Prompt: Exactly as written, copy the lines of the data below from the first through the one containing "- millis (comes".

Information provided:
------------------------------------

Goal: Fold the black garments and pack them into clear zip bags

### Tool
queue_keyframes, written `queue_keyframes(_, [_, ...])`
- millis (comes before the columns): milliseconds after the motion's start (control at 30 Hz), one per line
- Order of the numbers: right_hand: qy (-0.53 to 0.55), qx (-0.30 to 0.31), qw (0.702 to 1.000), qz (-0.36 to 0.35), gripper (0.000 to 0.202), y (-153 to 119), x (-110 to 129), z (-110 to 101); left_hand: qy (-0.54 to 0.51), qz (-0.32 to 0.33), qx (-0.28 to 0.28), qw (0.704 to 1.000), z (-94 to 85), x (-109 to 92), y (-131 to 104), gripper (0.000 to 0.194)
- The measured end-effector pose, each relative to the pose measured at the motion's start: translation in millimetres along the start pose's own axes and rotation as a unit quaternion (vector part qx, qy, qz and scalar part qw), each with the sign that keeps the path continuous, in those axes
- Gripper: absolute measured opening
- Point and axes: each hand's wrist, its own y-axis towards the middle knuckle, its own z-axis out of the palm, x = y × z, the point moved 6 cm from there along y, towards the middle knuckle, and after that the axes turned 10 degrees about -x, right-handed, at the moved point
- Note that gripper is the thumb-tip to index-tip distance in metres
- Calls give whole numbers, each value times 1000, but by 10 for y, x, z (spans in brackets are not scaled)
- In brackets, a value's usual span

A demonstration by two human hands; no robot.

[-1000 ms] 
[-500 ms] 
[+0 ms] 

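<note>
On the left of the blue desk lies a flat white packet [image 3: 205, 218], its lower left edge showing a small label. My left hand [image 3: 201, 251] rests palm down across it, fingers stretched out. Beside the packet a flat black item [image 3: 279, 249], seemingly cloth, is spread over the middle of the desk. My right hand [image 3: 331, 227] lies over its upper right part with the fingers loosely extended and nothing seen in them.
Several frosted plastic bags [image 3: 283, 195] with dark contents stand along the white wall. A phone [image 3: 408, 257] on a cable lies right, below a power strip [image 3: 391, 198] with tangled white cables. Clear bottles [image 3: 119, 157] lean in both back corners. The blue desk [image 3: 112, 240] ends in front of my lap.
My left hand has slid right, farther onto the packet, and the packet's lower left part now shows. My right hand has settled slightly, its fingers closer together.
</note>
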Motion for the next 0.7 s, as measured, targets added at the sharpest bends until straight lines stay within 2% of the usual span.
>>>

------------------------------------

Task response:
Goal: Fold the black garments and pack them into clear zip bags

### Tool
queue_keyframes, written `queue_keyframes(_, [_, ...])`
- millis (comes before the columns): milliseconds after the motion's start (control at 30 Hz), one per line

This exercise requires no further answer.